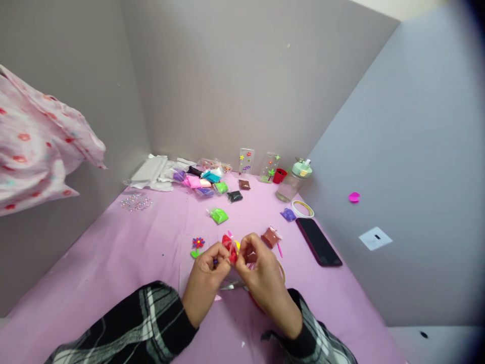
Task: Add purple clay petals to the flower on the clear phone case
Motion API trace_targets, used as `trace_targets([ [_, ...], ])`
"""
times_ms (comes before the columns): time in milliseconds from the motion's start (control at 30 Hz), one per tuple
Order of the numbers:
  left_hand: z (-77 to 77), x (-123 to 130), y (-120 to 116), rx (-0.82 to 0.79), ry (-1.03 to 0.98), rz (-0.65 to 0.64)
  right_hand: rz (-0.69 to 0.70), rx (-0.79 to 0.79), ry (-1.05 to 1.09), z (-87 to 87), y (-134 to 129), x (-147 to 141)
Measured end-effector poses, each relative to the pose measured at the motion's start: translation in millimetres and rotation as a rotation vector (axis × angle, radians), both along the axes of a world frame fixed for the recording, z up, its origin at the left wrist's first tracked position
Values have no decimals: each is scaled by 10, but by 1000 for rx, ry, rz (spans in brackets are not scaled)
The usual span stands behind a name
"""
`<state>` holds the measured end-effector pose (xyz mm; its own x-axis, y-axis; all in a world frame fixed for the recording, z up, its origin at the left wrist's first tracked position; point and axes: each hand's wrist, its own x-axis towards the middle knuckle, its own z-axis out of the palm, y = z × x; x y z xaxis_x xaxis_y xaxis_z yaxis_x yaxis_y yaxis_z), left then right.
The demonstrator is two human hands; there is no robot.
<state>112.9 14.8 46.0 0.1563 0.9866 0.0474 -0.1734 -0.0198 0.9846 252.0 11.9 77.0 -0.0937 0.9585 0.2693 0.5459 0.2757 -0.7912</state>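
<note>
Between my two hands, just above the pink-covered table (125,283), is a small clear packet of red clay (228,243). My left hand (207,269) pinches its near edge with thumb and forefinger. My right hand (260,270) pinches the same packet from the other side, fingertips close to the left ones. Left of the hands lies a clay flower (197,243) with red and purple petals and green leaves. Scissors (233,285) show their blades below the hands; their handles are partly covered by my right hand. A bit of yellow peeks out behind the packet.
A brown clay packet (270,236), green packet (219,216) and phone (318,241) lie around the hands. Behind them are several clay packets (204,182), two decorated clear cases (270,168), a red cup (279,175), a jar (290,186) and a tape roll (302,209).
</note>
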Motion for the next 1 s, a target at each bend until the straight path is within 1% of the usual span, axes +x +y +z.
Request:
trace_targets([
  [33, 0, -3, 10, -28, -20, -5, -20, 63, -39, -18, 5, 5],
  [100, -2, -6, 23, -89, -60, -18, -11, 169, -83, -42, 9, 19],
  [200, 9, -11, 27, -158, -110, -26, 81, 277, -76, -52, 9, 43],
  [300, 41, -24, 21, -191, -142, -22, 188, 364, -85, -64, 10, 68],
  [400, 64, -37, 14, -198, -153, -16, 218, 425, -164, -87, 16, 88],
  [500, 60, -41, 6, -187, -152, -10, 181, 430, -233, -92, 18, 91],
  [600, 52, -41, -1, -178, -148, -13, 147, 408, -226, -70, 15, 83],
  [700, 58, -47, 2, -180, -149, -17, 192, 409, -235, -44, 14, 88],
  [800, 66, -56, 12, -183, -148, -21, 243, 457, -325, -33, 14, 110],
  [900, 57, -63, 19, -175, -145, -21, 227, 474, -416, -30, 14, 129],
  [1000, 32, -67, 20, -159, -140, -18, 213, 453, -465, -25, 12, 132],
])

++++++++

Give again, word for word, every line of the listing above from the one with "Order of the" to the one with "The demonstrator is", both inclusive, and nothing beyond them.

Order of the numbers:
  left_hand: z (-77 to 77), x (-123 to 130), y (-120 to 116), rx (-0.82 to 0.79), ry (-1.03 to 0.98), rz (-0.65 to 0.64)
  right_hand: rz (-0.69 to 0.70), rx (-0.79 to 0.79), ry (-1.05 to 1.09), z (-87 to 87), y (-134 to 129), x (-147 to 141)
Measured end-effector poses, each relative to the pose measured at the motion's start: translation in millimetres and rotation as a rotation vector (axis × angle, radians), both along the axes of a world frame fixed for the recording, z up, its origin at the left wrist's first tracked position
Values have no decimals: each is scaled by 10, but by 1000 for rx, ry, rz (spans in brackets are not scaled)
The usual span stands behind a name
"""
`<state>` holds the measured end-effector pose (xyz mm; its own x-axis, y-axis; all in a world frame fixed for the recording, z up, its origin at the left wrist's first tracked position; point and axes: each hand's wrist, its own x-axis towards the middle knuckle, its own z-axis out of the palm, y = z × x; x y z xaxis_x xaxis_y xaxis_z yaxis_x yaxis_y yaxis_z), left then right.
The demonstrator is two human hands; there is no robot.

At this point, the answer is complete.